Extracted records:
=== Begin Enclosure ===

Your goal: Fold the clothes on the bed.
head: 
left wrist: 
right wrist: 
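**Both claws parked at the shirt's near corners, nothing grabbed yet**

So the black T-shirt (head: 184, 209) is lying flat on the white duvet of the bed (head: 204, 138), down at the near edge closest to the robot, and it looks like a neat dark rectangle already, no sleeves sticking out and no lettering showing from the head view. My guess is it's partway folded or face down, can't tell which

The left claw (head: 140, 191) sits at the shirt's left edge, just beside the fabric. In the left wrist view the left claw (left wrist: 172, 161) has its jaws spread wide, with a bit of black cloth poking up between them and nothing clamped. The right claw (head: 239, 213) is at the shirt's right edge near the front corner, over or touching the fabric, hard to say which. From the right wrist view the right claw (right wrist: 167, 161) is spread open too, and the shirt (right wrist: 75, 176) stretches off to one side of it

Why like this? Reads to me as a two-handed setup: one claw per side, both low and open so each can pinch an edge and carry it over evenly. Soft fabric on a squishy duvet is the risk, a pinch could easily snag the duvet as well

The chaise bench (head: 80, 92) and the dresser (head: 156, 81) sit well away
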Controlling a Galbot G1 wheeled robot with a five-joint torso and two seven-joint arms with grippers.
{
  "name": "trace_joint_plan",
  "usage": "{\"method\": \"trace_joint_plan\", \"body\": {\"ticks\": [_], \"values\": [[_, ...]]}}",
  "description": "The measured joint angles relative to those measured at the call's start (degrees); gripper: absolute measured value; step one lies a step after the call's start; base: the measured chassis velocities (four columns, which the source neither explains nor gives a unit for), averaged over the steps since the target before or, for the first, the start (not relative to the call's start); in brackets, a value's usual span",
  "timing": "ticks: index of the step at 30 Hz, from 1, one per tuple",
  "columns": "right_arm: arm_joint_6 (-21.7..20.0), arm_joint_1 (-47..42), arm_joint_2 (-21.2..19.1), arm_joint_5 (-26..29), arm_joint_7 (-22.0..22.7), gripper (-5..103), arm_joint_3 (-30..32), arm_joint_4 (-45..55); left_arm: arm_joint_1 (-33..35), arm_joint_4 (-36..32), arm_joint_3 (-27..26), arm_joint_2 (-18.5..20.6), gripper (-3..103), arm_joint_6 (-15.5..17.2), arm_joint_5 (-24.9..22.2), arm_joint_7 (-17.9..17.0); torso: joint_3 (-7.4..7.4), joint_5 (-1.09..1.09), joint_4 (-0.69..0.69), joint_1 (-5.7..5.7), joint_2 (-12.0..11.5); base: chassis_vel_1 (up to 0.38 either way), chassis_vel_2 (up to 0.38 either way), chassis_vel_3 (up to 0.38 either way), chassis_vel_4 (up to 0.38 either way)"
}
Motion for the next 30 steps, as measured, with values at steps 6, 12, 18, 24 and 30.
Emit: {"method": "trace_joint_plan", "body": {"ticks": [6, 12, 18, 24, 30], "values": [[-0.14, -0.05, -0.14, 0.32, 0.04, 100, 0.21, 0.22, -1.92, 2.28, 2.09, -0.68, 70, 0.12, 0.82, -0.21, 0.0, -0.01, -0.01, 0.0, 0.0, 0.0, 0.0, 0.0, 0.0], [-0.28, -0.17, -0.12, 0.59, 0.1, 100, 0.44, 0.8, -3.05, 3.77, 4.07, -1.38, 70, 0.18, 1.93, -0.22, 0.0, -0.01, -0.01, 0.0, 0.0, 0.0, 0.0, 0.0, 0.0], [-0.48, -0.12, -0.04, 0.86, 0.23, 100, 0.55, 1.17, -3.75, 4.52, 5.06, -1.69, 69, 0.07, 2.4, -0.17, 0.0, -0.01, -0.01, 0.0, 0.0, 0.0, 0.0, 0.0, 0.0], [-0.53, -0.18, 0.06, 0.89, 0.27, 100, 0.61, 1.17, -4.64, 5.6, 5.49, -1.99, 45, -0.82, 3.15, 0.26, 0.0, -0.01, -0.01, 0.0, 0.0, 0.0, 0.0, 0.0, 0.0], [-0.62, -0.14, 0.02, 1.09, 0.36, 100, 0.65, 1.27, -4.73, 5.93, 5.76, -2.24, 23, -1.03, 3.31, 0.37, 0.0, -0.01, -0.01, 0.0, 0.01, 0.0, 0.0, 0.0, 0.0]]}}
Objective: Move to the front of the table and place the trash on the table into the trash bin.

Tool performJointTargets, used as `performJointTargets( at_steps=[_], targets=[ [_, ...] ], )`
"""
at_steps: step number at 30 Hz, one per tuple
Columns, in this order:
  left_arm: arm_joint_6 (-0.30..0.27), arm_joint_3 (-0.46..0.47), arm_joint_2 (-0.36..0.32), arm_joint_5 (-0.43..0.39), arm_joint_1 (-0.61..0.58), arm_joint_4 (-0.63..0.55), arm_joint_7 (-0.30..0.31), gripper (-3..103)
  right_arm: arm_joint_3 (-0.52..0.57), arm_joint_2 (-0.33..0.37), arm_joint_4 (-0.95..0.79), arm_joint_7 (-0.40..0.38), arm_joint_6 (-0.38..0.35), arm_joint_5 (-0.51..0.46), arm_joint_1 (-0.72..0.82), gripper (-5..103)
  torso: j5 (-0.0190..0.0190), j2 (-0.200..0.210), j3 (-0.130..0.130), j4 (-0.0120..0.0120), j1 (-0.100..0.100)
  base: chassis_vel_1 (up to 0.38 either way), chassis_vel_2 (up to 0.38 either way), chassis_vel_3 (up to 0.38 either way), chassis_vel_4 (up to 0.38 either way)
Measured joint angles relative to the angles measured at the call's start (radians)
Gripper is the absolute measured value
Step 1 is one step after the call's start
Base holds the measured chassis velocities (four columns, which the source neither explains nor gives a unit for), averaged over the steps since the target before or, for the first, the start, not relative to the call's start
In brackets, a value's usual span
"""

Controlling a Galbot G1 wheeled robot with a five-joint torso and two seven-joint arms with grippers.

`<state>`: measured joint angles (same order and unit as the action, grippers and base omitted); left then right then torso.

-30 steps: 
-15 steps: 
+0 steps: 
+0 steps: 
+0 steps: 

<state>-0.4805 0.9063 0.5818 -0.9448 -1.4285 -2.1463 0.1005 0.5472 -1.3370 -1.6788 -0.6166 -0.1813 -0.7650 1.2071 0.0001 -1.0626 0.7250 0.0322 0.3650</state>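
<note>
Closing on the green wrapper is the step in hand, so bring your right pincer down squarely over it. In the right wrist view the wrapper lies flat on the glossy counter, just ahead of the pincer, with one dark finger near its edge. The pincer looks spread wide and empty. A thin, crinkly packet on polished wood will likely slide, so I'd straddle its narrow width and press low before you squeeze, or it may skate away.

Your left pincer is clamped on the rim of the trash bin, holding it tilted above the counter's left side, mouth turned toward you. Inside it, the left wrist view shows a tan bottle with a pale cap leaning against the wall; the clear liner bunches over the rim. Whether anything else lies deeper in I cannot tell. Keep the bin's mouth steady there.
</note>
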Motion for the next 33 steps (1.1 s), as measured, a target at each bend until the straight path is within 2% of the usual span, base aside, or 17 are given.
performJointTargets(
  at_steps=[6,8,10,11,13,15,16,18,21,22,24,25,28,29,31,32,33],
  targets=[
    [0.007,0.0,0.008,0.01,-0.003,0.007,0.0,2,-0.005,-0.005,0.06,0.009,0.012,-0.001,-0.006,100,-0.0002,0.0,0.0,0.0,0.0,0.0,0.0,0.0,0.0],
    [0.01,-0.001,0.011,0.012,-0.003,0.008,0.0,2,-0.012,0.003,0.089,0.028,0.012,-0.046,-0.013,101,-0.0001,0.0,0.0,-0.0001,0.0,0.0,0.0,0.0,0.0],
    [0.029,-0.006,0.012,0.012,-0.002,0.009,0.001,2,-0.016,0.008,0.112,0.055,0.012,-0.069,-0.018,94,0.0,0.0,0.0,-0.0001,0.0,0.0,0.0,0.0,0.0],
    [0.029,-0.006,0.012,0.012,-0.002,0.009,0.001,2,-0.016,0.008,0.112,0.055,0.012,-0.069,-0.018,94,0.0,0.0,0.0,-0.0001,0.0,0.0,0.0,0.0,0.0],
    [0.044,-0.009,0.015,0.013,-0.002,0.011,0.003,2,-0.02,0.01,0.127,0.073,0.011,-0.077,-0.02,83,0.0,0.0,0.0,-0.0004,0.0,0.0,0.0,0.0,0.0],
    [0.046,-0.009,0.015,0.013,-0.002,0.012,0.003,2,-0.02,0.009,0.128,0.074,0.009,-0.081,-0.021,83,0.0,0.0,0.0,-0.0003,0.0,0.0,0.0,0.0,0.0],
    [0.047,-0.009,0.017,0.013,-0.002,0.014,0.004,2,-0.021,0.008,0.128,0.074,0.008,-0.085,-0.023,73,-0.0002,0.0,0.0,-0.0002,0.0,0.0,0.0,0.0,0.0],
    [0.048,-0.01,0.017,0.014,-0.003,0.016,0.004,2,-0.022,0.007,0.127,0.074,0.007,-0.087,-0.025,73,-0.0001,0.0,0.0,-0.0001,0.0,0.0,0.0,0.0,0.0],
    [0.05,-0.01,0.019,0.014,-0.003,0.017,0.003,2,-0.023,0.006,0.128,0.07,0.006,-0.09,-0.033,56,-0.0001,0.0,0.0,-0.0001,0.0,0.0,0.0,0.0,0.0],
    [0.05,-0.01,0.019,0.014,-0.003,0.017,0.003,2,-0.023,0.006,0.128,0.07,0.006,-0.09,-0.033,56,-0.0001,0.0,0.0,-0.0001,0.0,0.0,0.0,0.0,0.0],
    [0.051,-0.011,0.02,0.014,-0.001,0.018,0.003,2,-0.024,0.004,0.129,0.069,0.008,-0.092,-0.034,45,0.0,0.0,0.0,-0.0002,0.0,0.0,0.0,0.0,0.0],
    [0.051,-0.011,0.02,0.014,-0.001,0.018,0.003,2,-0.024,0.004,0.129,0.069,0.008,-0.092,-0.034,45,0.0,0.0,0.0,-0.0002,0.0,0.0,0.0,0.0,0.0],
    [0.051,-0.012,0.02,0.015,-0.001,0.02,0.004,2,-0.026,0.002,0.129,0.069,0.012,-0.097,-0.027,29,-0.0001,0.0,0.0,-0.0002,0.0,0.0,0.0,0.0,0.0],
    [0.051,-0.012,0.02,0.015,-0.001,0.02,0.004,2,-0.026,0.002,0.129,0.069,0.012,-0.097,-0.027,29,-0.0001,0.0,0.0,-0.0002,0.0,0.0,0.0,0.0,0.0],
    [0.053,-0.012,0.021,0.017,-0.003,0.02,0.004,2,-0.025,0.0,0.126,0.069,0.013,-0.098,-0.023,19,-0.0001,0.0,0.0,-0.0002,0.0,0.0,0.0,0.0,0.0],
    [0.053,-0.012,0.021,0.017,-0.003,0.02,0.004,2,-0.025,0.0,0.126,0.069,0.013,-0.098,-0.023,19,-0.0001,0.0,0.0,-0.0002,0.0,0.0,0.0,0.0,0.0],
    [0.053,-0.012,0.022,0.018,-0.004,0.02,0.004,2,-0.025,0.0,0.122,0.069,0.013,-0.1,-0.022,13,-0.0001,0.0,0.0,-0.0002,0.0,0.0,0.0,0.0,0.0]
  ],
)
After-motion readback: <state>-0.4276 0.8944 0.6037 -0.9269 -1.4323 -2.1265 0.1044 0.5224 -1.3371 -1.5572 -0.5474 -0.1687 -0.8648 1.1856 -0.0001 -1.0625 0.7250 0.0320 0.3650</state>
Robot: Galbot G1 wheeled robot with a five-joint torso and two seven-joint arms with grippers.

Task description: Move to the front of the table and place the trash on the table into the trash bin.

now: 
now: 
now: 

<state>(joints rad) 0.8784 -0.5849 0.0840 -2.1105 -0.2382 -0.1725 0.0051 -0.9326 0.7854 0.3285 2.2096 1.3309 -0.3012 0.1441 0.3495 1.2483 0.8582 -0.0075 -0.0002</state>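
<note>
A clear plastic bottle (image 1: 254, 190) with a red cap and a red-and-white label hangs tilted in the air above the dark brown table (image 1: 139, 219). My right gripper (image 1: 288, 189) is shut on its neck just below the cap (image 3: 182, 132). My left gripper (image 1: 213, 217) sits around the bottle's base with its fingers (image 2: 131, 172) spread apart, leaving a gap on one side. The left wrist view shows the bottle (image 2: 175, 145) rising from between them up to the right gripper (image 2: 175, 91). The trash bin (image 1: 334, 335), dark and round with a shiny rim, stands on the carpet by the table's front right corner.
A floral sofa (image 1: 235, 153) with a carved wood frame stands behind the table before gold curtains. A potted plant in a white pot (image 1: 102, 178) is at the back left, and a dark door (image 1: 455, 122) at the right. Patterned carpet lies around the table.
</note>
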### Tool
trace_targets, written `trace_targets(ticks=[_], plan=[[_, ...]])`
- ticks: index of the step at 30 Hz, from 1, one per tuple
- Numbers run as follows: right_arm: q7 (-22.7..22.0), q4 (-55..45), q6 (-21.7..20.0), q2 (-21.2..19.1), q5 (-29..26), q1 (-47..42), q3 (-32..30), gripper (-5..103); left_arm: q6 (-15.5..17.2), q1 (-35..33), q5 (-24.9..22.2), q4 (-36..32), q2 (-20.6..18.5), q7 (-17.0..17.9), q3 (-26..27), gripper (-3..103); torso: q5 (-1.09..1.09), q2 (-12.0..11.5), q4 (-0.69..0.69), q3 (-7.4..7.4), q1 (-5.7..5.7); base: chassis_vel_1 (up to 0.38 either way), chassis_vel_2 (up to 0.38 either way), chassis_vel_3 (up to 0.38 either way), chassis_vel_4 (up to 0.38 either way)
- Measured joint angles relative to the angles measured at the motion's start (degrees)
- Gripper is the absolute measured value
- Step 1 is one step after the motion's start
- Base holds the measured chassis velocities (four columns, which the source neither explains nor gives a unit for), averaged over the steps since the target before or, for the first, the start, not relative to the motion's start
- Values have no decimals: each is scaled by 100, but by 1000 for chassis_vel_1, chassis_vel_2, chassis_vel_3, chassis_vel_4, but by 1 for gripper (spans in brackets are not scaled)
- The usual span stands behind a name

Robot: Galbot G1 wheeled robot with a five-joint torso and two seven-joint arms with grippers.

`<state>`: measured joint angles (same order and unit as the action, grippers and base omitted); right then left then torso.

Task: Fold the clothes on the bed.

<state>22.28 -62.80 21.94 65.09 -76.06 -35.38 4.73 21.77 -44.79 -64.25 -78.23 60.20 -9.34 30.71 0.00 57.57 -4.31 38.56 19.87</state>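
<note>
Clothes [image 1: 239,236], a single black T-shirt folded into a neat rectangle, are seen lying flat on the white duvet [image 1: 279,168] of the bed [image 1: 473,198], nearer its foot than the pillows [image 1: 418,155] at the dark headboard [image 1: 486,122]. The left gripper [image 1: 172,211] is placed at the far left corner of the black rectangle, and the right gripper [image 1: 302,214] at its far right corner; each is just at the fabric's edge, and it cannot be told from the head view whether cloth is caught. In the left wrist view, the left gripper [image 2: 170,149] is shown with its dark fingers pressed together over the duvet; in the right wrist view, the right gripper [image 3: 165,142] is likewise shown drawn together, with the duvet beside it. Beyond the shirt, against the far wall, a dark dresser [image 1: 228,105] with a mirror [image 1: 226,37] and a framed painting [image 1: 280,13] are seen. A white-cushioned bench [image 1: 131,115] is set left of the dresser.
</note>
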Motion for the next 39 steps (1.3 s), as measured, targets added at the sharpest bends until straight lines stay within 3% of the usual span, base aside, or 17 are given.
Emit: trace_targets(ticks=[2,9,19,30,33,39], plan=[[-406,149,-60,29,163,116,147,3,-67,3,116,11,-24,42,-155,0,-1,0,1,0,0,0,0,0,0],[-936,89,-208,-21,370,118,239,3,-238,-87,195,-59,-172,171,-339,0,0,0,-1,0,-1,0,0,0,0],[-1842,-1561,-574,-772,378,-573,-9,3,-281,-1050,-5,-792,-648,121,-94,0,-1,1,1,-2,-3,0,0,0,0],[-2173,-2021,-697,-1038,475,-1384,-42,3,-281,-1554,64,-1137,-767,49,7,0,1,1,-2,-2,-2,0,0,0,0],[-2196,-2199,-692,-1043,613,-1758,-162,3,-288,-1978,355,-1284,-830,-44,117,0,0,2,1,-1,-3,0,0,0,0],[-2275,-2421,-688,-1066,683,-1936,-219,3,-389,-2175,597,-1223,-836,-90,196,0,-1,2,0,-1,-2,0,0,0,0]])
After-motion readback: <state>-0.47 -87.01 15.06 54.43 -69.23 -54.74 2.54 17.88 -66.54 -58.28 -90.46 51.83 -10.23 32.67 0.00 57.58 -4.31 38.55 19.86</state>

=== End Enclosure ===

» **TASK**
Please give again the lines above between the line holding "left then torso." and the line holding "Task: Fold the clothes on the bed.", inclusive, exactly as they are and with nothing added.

» **ANSWER SECTION**
`<state>`: measured joint angles (same order and unit as the action, grippers and base omitted); right then left then torso.

Task: Fold the clothes on the bed.

There is nothing more to add to the answer.